→ **Task to complete**: Ignoring every picture, return the lines of the listing below word for word, from the line that holds "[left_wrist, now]" through the line that holds "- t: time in".

→ **Extracted entries**:
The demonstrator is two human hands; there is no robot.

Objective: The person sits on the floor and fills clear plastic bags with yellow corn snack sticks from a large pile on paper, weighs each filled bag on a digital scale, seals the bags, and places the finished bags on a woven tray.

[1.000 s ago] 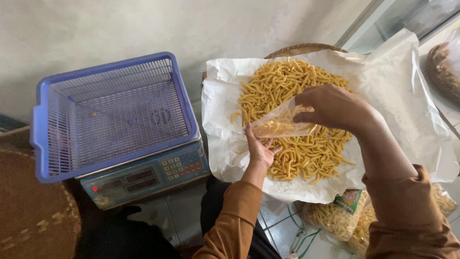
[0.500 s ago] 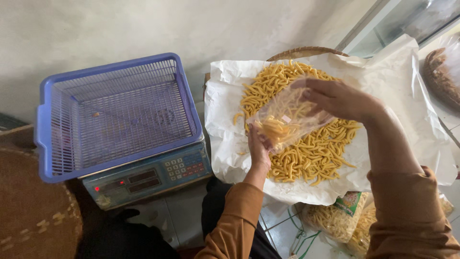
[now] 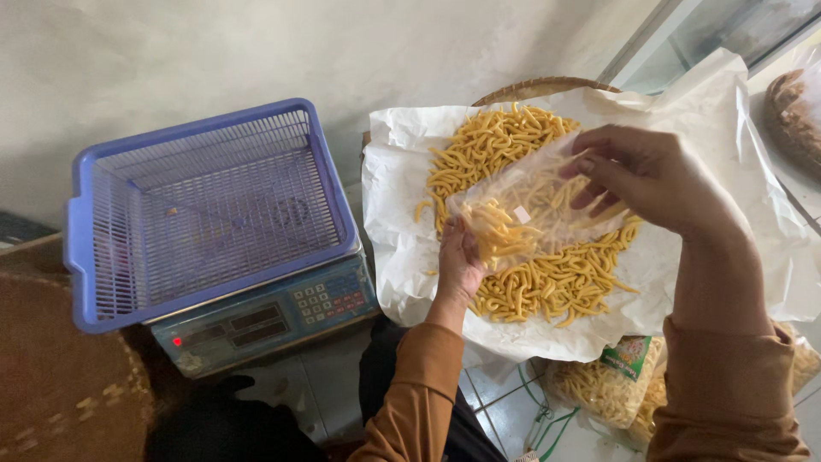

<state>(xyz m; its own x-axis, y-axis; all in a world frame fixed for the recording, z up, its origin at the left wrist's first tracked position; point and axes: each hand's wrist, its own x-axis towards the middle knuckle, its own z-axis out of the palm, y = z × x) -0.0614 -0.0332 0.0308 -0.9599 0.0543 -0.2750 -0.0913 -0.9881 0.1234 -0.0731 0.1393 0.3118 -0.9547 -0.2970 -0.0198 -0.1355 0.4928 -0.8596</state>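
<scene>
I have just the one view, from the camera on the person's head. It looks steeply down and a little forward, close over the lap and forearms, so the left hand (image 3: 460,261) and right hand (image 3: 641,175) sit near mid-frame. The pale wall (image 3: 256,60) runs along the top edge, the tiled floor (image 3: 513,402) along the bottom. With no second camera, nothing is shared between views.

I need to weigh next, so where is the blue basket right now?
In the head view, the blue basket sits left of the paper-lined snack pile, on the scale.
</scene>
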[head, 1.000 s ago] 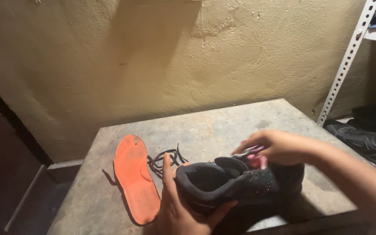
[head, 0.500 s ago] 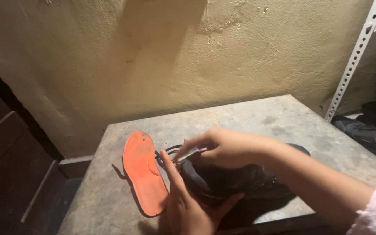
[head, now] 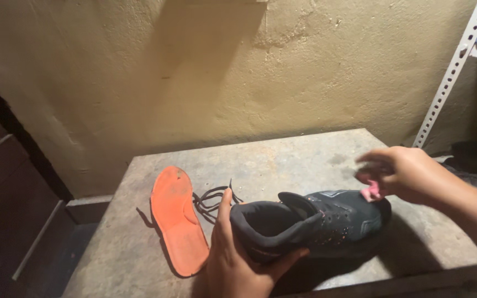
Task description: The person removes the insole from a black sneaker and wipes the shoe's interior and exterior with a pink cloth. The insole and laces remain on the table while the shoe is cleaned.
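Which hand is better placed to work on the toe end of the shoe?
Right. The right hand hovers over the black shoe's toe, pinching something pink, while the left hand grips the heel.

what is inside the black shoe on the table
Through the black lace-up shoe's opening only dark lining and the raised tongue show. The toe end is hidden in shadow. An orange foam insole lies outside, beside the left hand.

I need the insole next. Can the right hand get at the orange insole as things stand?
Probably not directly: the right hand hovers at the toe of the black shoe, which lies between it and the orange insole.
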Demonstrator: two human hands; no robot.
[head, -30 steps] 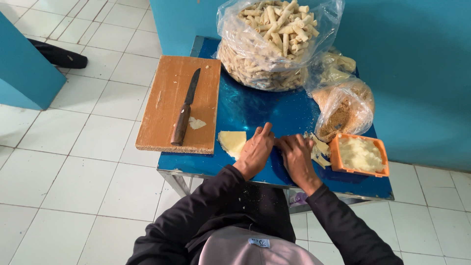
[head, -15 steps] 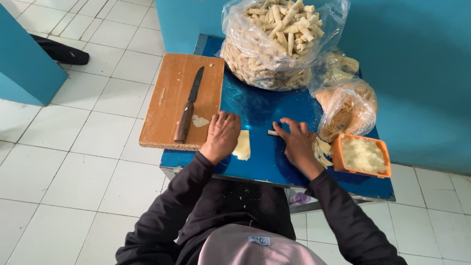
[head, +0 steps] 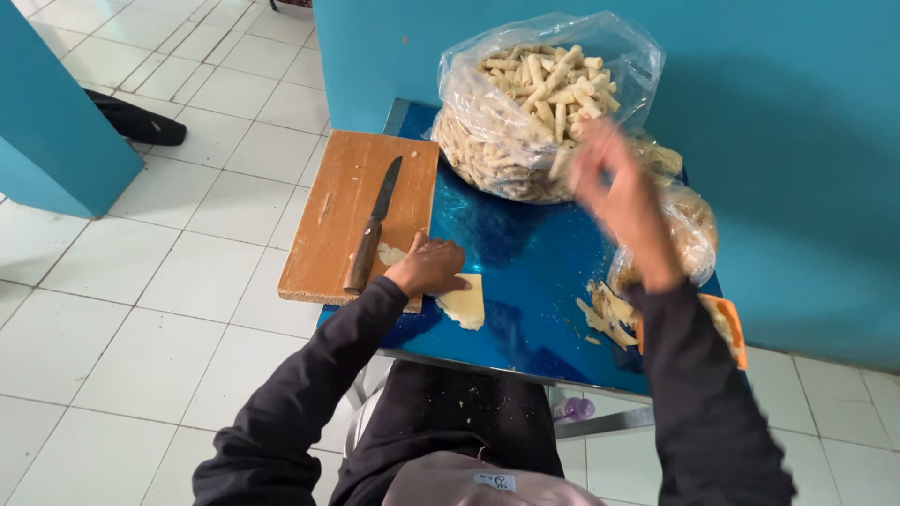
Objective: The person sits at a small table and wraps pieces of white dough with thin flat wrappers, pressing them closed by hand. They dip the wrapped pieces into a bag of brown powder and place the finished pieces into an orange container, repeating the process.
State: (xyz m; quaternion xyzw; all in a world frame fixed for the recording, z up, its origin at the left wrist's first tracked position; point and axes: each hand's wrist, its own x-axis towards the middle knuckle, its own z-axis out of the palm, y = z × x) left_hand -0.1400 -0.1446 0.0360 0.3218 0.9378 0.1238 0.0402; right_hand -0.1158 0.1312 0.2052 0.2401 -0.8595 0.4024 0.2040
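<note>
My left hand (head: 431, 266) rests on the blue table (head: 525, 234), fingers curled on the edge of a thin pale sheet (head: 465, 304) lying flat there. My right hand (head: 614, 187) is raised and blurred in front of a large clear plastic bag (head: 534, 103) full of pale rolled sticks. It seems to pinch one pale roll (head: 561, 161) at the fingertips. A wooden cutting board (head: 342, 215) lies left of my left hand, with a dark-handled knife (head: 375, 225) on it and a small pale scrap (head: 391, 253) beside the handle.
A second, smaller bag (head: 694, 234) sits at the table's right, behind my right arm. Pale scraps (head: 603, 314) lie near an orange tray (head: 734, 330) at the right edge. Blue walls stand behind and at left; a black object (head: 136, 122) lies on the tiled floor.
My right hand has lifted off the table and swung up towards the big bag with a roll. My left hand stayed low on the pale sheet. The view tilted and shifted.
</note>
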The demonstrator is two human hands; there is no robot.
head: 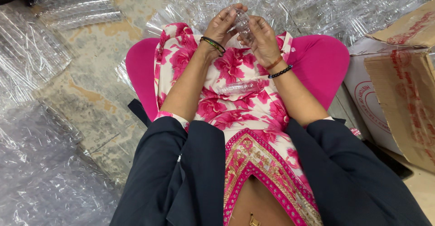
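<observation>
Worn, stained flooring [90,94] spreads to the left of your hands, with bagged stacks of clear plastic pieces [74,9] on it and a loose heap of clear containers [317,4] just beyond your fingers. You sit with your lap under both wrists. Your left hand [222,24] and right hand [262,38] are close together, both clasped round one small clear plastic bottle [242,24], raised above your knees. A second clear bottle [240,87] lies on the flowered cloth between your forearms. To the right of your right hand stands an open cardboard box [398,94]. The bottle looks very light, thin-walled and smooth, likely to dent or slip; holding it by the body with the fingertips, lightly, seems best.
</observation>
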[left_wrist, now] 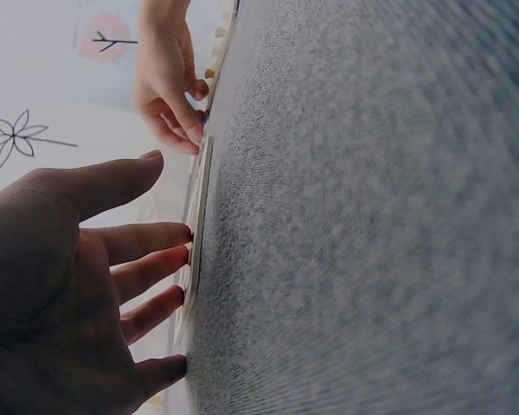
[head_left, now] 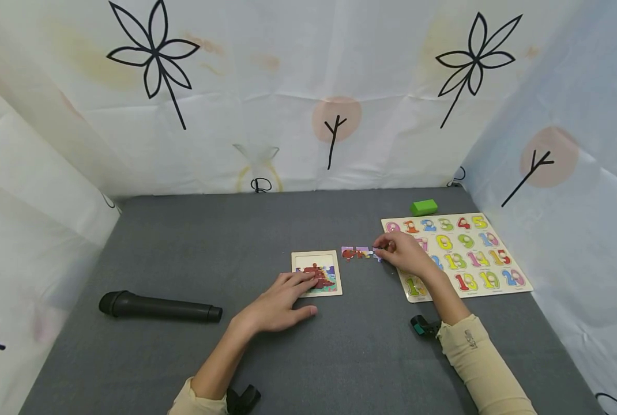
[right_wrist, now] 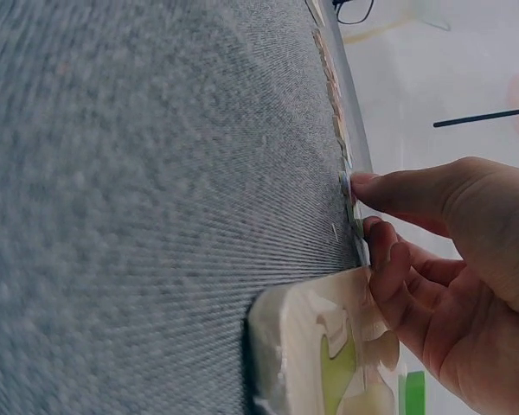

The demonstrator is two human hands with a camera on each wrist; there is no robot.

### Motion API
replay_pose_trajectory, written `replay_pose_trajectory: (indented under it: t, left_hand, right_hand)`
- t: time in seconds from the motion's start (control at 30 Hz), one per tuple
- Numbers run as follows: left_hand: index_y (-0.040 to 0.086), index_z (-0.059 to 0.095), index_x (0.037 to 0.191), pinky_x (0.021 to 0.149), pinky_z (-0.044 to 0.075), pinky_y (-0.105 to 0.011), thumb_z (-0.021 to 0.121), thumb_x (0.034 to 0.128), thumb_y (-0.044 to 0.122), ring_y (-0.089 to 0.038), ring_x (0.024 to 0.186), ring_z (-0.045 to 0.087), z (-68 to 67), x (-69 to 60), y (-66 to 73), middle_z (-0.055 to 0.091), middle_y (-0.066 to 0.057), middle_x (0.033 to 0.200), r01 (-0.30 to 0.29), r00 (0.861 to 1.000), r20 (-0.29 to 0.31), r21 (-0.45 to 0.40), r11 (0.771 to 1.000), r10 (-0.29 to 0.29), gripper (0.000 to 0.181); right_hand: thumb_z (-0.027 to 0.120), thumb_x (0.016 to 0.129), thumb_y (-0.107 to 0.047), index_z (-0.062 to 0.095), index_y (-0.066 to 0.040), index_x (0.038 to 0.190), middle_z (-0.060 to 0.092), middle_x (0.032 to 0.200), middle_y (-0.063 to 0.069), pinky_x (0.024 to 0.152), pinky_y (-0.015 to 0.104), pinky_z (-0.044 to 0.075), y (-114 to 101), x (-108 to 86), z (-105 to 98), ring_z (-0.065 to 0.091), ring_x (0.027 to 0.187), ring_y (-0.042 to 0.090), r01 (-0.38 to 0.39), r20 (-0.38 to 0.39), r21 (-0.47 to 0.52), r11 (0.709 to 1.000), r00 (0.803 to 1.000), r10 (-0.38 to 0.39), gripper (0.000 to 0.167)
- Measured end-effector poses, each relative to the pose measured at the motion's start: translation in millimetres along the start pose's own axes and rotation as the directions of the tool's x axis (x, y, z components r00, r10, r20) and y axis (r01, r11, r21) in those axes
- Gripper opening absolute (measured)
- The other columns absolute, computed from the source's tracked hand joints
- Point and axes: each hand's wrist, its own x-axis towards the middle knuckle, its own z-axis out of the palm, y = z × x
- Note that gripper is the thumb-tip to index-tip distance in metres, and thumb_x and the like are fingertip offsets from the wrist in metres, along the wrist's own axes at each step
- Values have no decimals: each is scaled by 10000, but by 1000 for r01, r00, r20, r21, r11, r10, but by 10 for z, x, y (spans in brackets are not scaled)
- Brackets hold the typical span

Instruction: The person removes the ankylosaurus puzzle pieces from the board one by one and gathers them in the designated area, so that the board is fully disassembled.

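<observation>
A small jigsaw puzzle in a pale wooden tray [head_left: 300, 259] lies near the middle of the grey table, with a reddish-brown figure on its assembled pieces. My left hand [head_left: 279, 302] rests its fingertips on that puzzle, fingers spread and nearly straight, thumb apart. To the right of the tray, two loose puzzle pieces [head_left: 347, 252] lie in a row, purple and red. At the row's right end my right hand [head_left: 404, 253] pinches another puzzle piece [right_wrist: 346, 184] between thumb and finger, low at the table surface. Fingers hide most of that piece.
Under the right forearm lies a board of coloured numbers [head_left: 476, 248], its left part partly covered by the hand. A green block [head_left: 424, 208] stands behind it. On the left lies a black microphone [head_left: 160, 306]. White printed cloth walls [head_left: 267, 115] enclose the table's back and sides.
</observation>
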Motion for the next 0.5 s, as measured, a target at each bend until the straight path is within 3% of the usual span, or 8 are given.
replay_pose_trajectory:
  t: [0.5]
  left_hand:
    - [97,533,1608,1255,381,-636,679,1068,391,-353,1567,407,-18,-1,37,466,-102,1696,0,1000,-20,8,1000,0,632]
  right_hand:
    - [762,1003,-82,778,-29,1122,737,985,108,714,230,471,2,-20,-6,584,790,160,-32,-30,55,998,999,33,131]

→ **Solution to the exercise**:
[left_wrist, now] 
[head_left, now] 
[right_wrist, now] 

The demonstrator is two human hands with a camera on each wrist; there is no robot.

### Motion API
replay_pose_trajectory, written `replay_pose_trajectory: (indented under it: t, left_hand, right_hand)`
- t: time in seconds from the motion's start (control at 30 Hz), one per tuple

No part of the answer remains open.